Plus, what happens if the school's response to early difficulty is more of the same kind of drill, and more, and more and more again? On this understanding of learning, students may succeed on this year's test, but not be able to transfer that knowledge to next year's work or future challenges.
That "learning that doesn't transfer" may be central to what's going on when middle school teachers say kids come from elementary school lacking key skills, and high school teachers say that about middle school, and college teachers and employers say it about high school graduates. The folks at the lower level know they worked on that exact skill, but don't know why kids can't put it to use as they move on. The issue may be quality of learning, with students needing to move well past memorization into understanding why the knowledge matters, using it in multiple contexts, and joining in evaluating their understanding as the work goes on.
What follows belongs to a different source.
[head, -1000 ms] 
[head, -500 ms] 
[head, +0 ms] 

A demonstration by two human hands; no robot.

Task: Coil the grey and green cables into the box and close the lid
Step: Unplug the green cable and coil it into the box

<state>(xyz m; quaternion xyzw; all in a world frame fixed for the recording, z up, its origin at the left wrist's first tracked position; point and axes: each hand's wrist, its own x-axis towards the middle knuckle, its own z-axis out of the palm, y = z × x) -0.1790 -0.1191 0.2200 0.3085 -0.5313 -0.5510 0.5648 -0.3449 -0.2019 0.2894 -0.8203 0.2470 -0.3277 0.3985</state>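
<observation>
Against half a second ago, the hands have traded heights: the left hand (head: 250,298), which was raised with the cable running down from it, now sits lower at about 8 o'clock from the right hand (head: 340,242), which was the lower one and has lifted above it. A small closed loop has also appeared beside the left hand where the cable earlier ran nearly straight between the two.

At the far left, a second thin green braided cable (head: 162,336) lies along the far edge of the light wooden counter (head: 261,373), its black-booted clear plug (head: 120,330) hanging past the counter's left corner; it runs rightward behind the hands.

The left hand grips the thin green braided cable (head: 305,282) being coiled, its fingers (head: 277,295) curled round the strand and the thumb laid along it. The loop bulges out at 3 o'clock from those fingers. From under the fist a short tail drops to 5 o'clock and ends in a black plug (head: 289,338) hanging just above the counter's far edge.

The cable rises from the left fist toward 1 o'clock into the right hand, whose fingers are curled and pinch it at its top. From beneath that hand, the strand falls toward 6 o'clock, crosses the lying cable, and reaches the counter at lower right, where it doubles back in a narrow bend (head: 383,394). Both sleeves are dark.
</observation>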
Adding to the quantity of work a student turns in may not change the long-term results much at all.
One final connection: Kentucky has committed to standards that are "fewer, higher, and deeper." Learning that can transfer may take more intensive study, and that's part of why it matters to have a shorter list of expectations with deeper demands about putting understanding to active use. This chapter adds to my sense that we're on the right track in that approach, and we'd be moving in the wrong direction if we added lots of detailed demands to our standards documents.